Up to and including the line with "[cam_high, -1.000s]", reproduce the listing below exactly, beginning at its first line.

□ □ □

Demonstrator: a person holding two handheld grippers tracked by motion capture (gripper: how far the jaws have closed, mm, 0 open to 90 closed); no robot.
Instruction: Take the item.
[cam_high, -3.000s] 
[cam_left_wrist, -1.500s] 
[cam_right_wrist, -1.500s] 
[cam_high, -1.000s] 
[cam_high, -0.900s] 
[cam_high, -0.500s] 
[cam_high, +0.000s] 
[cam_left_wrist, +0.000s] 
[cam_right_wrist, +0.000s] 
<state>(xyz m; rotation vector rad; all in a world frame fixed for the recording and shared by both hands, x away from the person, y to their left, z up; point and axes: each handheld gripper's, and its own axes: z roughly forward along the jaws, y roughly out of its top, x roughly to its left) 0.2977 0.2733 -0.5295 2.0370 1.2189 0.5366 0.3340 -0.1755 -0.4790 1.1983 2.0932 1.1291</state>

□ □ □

* Solution
Demonstrator: a person holding two handheld grippers tracked by motion capture (gripper: how far the jaws have closed, mm, 0 open to 90 closed); no robot.
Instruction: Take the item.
[cam_high, -3.000s] 
[cam_left_wrist, -1.500s] 
[cam_right_wrist, -1.500s] 
[cam_high, -1.000s] 

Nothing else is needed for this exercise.